↓
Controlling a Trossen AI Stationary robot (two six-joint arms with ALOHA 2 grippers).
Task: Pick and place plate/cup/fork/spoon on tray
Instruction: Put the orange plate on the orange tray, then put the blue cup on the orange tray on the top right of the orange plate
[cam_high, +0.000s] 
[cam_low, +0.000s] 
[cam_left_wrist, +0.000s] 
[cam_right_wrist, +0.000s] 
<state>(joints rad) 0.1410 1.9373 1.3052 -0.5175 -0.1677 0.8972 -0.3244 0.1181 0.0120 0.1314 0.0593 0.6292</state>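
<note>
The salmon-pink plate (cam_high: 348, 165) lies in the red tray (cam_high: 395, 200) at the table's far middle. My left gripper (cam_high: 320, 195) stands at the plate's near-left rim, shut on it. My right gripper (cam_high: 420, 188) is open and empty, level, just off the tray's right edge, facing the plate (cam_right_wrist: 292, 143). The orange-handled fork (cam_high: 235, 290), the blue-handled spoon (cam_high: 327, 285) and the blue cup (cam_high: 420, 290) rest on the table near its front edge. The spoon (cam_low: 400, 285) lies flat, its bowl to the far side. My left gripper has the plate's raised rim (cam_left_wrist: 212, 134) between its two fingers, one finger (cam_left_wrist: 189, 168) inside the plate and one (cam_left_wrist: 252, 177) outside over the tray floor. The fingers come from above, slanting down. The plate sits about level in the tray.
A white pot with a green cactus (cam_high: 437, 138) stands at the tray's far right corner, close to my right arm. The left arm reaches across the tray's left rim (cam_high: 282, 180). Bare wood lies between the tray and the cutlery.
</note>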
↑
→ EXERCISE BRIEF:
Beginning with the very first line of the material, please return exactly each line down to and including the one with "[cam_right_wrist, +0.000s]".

→ OUTPUT OF THE EXERCISE:
Controlling a Trossen AI Stationary robot (two six-joint arms with ALOHA 2 grippers).
Task: Pick and place plate/cup/fork/spoon on tray
Instruction: Put the orange plate on the orange tray, then put the blue cup on the orange tray on the top right of the orange plate
[cam_high, +0.000s] 
[cam_low, +0.000s] 
[cam_left_wrist, +0.000s] 
[cam_right_wrist, +0.000s] 

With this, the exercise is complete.